» ASSIGNMENT
An exact transcription of all the entries is needed; pictures stay out.

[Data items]
------

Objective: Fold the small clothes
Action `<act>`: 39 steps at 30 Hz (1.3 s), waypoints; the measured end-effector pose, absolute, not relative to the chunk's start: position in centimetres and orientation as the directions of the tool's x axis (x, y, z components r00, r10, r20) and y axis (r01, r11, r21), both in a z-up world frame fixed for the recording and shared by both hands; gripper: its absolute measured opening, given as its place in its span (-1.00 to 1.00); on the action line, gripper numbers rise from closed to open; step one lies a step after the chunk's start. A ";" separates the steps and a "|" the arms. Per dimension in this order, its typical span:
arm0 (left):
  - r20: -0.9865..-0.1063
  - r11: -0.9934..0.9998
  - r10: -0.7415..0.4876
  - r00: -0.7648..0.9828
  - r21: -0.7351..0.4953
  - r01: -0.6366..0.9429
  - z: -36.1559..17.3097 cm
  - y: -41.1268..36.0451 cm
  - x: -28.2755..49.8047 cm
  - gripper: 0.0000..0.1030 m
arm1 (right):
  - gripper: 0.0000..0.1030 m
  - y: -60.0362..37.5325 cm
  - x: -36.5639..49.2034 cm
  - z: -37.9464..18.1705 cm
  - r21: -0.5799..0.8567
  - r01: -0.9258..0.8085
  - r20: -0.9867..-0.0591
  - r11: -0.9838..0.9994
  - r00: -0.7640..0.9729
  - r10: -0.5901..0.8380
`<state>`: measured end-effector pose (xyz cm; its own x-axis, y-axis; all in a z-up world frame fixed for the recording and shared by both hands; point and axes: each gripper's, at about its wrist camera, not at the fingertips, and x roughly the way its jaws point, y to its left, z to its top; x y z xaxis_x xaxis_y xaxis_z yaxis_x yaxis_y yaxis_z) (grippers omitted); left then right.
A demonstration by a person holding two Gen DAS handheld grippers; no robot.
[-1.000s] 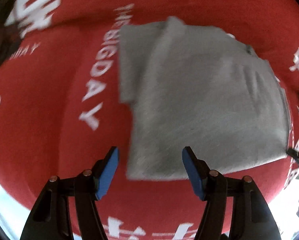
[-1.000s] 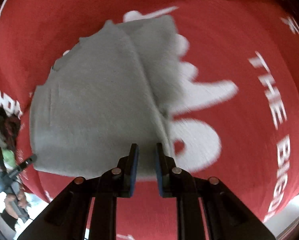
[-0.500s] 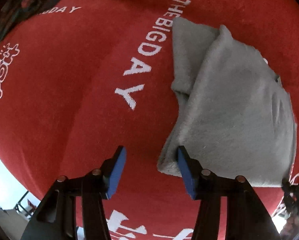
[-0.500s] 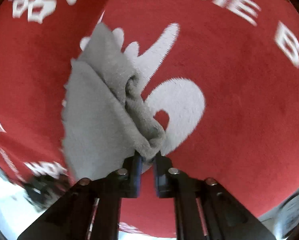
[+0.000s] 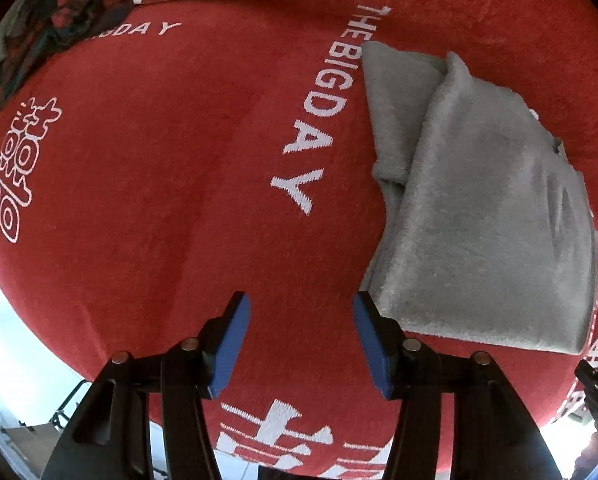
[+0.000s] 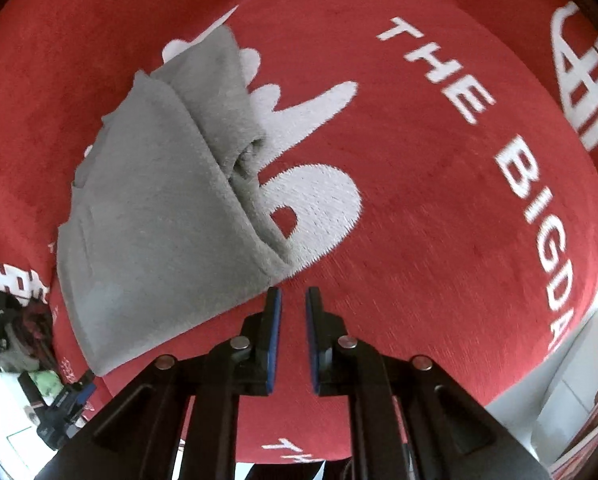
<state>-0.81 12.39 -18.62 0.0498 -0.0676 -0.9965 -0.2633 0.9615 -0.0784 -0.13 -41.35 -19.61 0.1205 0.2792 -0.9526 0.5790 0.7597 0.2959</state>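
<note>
One folded grey garment (image 5: 487,216) lies on the red cloth (image 5: 159,184) with white lettering covering the desk. In the left wrist view it sits at about 2 o'clock; open red cloth stretches from 9 to 12 o'clock. The left gripper (image 5: 301,340) is spread wide and empty, its right finger just beside the garment's near edge. In the right wrist view the garment (image 6: 155,208) lies at 10 o'clock, its near corner just ahead of the right gripper (image 6: 293,340), whose jaws are released, narrowly parted, holding nothing. Two grippers, one garment.
</note>
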 end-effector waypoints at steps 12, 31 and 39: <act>-0.989 0.981 -0.129 0.075 -0.138 -0.136 -17.5 9.1 1.9 0.08 | -0.71 -34.2 1.1 -18.2 0.357 0.439 -0.931 0.825 0.092 0.354; -0.983 0.961 -0.134 0.123 -0.159 -0.227 -18.3 13.1 4.0 0.81 | -0.70 -17.2 11.9 -19.1 0.547 0.185 -0.836 0.816 0.072 0.544; -0.992 0.973 -0.074 0.098 -0.094 -0.210 -19.2 14.6 4.4 0.81 | -0.71 -8.8 18.4 -21.4 0.533 0.099 -0.845 0.840 0.111 0.523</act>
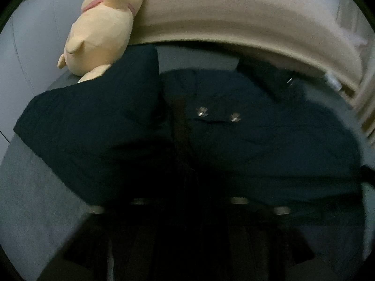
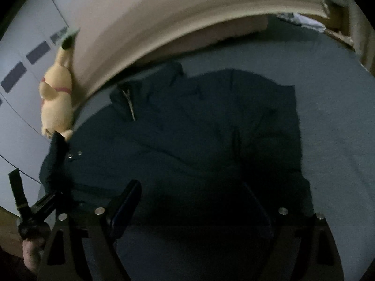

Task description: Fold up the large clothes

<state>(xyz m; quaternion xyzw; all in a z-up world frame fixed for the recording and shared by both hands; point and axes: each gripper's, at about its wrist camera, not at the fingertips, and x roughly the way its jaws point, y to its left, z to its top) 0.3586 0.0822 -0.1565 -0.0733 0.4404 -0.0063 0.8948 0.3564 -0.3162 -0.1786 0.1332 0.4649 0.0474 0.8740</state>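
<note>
Dark navy jacket (image 2: 178, 145) is spread flat on a grey bed (image 2: 332, 107), beside a yellow plush toy (image 2: 56, 107). Right gripper (image 2: 196, 201) is held released above its hem; the left gripper's (image 2: 35, 208) state cannot be told.

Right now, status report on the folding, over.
Right gripper open, nothing between its fingers. Left gripper unclear. Dark navy buttoned coat spread on grey bed sheet. Yellow plush toy touching its far corner.

Both your wrist cameras look steeply down, close over the dark garment (image 1: 234, 140) on the bed (image 2: 328, 93). They share the far beige headboard (image 1: 234, 11) and plush toy (image 2: 56, 107).
</note>
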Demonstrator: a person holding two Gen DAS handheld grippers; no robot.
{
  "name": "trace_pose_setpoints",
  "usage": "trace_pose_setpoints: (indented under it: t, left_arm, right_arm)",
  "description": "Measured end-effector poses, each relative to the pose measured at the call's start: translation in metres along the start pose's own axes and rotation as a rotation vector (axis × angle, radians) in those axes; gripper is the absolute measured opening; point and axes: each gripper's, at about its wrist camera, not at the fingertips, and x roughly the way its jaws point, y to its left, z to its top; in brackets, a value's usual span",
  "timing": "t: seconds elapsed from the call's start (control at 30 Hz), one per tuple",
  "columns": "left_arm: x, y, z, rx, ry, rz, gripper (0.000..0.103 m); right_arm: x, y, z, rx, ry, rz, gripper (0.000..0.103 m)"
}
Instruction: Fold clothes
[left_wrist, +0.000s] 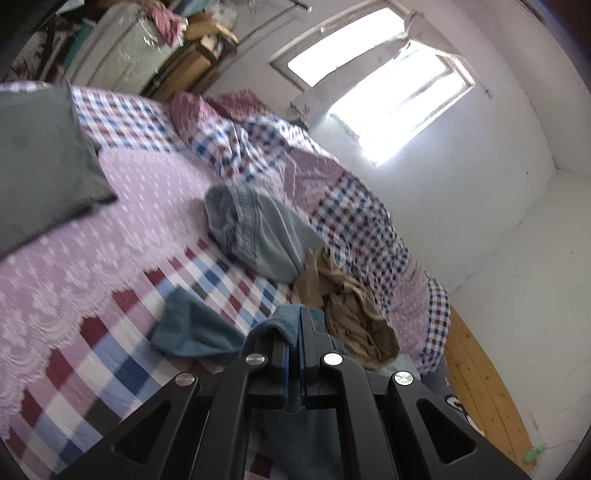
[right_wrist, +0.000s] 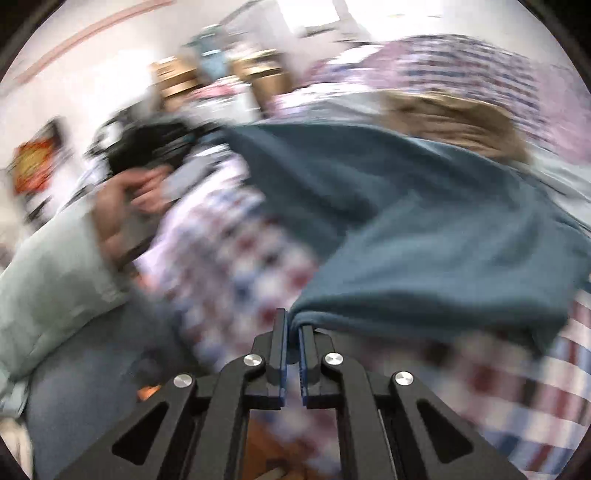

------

» OUTPUT OF THE TASK
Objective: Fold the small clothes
Action `<act>`: 39 steps at 30 Hz (1.3 s), waypoints; the measured end-effector pose, absolute, not relative to the chunk's start: position in centimetres and orientation as the directions of the tool's x axis (x, y, z components r00, r10, r20) and y axis (r01, r11, r21), both in a z-up world frame fixed for the recording and shared by both hands; gripper: its absolute measured opening, given as its place in its span (-1.00 to 1.00); on the action line, gripper numbers rise from closed to open; step one lies a step after the chunk's start. A ";" separates the steps and a "|" the arms. Per dimension in this order, its typical span:
arm0 (left):
  - r20: -0.9865..-0.1063
  - r11: -0.9934..0.9998
  - r10: -0.7415..0.4876
  - r00: -0.7648..0.9828
  - r21: -0.7351..0.4953
  - r01: -0.6366..0.9429
  - z: -36.1559..17.3097 cm
  - y: -41.1268..36.0451 cm
  - x: -28.2755..49.8047 cm
  - gripper: 0.0000..0.1030 m
arm1 (right):
  - gripper: 0.0000..0.1030 m
  - y: -60.0362..37.5325 cm
  - x: -36.5639..49.2034 cm
  - z: -37.9464..18.1705 cm
  - r21: -0.5799..0.8567
  - r01: -0.9258..0.8085
  - r20: -0.9867..-0.0591
  - r11: -0.9838..0.9994
  - r00: -0.7640..0.9729
  - r10: -0.5901..0.8380
`<state>`: measured end-effector pose (xyz cm; its own x-axis, y-axis; all in a z-up world frame fixed for the recording and shared by both hands; point and axes: each gripper's, at about its wrist camera, not at the fingertips, and x roughly the way its jaws point, y to its left, z to its top; x y z xaxis_x xaxis_y xaxis_z yaxis_x yaxis_y yaxis_z) (grippers omitted); left then right.
A demonstration by a person holding two Gen DAS handheld grippers; no robot.
[-1.000s] 
[-1.000s] 
[-0.500s] 
[-0.500s] 
[+0.000s] 
[+0.000s] 
<state>-0.81 12.39 -18.62 0.0498 -0.0676 -0.9965 -0.2633 0.9615 -0.0784 -0.13 -41.35 -19.61 0.1205 0.2792 -0.9526 0.5790 0.7597 0.2959</state>
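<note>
One folded grey garment (image 5: 487,216) lies on the red cloth (image 5: 159,184) with white lettering covering the desk. In the left wrist view it sits at about 2 o'clock; open red cloth stretches from 9 to 12 o'clock. The left gripper (image 5: 301,340) is spread wide and empty, its right finger just beside the garment's near edge. In the right wrist view the garment (image 6: 155,208) lies at 10 o'clock, its near corner just ahead of the right gripper (image 6: 293,340), whose jaws are released, narrowly parted, holding nothing. Two grippers, one garment.
</note>
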 end-effector waypoints at steps 12, 31 and 39: <act>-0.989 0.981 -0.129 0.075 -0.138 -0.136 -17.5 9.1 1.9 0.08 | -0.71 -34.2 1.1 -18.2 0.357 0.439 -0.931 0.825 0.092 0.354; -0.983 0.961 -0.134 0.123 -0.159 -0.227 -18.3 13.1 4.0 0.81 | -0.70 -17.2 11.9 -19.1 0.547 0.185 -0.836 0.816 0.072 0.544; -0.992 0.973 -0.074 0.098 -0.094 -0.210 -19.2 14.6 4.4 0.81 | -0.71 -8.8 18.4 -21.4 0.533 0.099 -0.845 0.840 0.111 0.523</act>

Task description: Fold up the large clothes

<state>(xyz m; quaternion xyzw; all in a z-up world frame fixed for the recording and shared by both hands; point and axes: each gripper's, at about its wrist camera, not at the fingertips, and x roughly the way its jaws point, y to its left, z to its top) 0.3586 0.0822 -0.1565 -0.0733 0.4404 -0.0063 0.8948 0.3564 -0.3162 -0.1786 0.1332 0.4649 0.0474 0.8740</state>
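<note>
Dark navy jacket (image 2: 178, 145) is spread flat on a grey bed (image 2: 332, 107), beside a yellow plush toy (image 2: 56, 107). Right gripper (image 2: 196, 201) is held released above its hem; the left gripper's (image 2: 35, 208) state cannot be told.

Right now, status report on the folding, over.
Right gripper open, nothing between its fingers. Left gripper unclear. Dark navy buttoned coat spread on grey bed sheet. Yellow plush toy touching its far corner.

Both your wrist cameras look steeply down, close over the dark garment (image 1: 234, 140) on the bed (image 2: 328, 93). They share the far beige headboard (image 1: 234, 11) and plush toy (image 2: 56, 107).
</note>
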Demonstrator: a person holding two Gen DAS handheld grippers; no robot.
{
  "name": "trace_pose_setpoints",
  "usage": "trace_pose_setpoints: (indented under it: t, left_arm, right_arm)",
  "description": "Measured end-effector poses, each relative to the pose measured at the call's start: translation in metres along the start pose's own axes and rotation as a rotation vector (axis × angle, radians) in those axes; gripper is the absolute measured opening; point and axes: each gripper's, at about its wrist camera, not at the fingertips, and x roughly the way its jaws point, y to its left, z to its top; in brackets, a value's usual span",
  "timing": "t: seconds elapsed from the call's start (control at 30 Hz), one per tuple",
  "columns": "left_arm: x, y, z, rx, ry, rz, gripper (0.000..0.103 m); right_arm: x, y, z, rx, ry, rz, gripper (0.000..0.103 m)"
}
Instruction: Fold clothes
[left_wrist, +0.000s] 
[right_wrist, +0.000s] 

This output completes the exercise.